%%
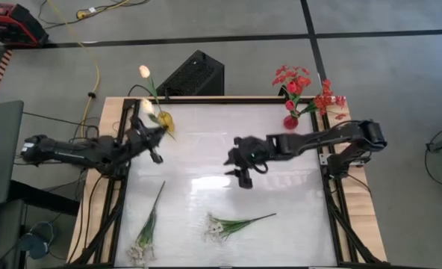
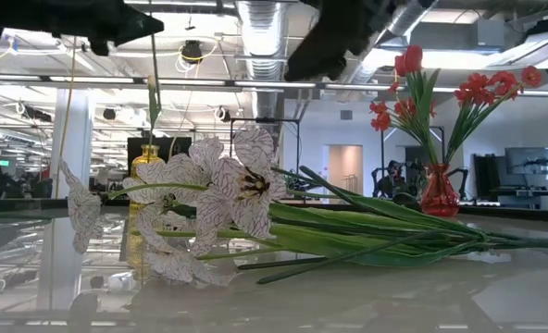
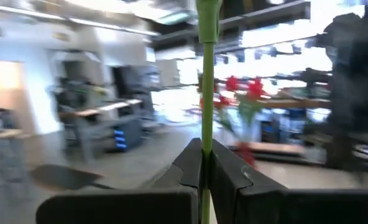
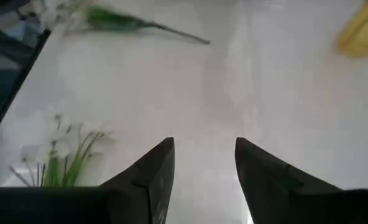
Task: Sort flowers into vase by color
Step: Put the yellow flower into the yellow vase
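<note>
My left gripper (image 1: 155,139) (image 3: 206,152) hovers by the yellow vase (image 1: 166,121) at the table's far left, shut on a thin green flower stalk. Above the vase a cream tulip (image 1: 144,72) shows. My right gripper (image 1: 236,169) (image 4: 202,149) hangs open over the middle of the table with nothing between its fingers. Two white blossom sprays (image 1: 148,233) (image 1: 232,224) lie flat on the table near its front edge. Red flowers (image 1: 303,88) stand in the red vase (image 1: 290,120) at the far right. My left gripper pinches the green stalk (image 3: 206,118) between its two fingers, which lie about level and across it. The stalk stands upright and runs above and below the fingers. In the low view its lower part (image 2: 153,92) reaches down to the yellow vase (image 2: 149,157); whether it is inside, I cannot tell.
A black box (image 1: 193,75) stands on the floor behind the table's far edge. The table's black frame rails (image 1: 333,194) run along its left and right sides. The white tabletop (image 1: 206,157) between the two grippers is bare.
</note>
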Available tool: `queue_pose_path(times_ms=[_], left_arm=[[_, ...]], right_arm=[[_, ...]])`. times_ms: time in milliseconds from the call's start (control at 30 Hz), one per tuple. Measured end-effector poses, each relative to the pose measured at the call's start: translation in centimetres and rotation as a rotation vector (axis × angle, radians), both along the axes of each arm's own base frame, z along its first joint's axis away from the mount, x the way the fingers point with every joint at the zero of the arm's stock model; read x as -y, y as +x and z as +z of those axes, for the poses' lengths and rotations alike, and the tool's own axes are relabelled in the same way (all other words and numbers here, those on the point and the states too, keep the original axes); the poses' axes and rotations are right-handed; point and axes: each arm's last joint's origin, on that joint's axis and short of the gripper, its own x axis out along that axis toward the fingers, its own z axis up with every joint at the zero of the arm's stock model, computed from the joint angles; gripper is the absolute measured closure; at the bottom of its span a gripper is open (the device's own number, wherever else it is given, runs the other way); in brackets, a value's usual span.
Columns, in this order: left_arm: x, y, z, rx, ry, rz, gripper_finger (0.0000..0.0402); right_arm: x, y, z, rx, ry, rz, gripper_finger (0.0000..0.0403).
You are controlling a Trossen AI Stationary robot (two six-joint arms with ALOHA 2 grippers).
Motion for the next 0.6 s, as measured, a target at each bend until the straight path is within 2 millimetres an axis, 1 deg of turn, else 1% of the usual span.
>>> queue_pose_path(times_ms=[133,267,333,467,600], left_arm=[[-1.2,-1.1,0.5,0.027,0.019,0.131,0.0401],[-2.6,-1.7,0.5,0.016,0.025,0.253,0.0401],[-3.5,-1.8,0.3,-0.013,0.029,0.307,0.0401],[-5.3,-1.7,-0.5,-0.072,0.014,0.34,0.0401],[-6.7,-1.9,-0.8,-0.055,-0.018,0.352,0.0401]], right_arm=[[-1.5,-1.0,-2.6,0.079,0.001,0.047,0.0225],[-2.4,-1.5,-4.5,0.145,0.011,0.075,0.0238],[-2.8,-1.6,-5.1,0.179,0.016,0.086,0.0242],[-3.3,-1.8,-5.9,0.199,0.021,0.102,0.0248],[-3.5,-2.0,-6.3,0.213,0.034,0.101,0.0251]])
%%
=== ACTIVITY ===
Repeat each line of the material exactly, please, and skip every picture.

=== EXERCISE OUTPUT ===
Task: Sort flowers into vase by color
Step: Put the yellow flower into the yellow vase
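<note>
My left gripper (image 1: 155,139) (image 3: 206,152) hovers by the yellow vase (image 1: 166,121) at the table's far left, shut on a thin green flower stalk. Above the vase a cream tulip (image 1: 144,72) shows. My right gripper (image 1: 236,169) (image 4: 202,149) hangs open over the middle of the table with nothing between its fingers. Two white blossom sprays (image 1: 148,233) (image 1: 232,224) lie flat on the table near its front edge. Red flowers (image 1: 303,88) stand in the red vase (image 1: 290,120) at the far right. My left gripper pinches the green stalk (image 3: 206,118) between its two fingers, which lie about level and across it. The stalk stands upright and runs above and below the fingers. In the low view its lower part (image 2: 153,92) reaches down to the yellow vase (image 2: 149,157); whether it is inside, I cannot tell.
A black box (image 1: 193,75) stands on the floor behind the table's far edge. The table's black frame rails (image 1: 333,194) run along its left and right sides. The white tabletop (image 1: 206,157) between the two grippers is bare.
</note>
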Available tool: `queue_pose_path(times_ms=[_], left_arm=[[_, ...]], right_arm=[[_, ...]])`. times_ms: time in milliseconds from the call's start (control at 30 Hz), one per tuple. Measured end-effector poses, each relative to the pose measured at the call's start: translation in centimetres and rotation as a rotation vector (axis × angle, radians), both along the axes of each arm's own base frame, z along its first joint's axis away from the mount, x the way the fingers point with every joint at the zero of the arm's stock model; read x as -y, y as +x and z as +z of those axes, for the poses' lengths and rotations alike, and the tool's own axes are relabelled in the same way (all other words and numbers here, those on the point and the states too, keep the original axes); the poses' axes and rotations are right-handed; point and axes: each arm's last joint's origin, on that joint's axis and short of the gripper, its own x axis out along that axis toward the fingers, its own z axis up with every joint at the zero of the arm's stock model, computed from the joint angles; gripper is the absolute measured closure; at the bottom of its span a gripper is open (the device's own number, wherever else it is given, runs the other way); in brackets, a value's usual span.
Columns, in this order: left_arm: x, y, z, rx, ry, rz, gripper_finger (0.0000..0.0402); right_arm: x, y, z, rx, ry, rz, gripper_finger (0.0000..0.0403).
You are controlling a Trossen AI Stationary robot (two six-joint arms with ALOHA 2 grippers).
Motion for the next 0.6 s, as measured, a target at each bend until the straight path is within 2 millimetres an axis, 1 deg of turn, else 1% of the usual span.
>>> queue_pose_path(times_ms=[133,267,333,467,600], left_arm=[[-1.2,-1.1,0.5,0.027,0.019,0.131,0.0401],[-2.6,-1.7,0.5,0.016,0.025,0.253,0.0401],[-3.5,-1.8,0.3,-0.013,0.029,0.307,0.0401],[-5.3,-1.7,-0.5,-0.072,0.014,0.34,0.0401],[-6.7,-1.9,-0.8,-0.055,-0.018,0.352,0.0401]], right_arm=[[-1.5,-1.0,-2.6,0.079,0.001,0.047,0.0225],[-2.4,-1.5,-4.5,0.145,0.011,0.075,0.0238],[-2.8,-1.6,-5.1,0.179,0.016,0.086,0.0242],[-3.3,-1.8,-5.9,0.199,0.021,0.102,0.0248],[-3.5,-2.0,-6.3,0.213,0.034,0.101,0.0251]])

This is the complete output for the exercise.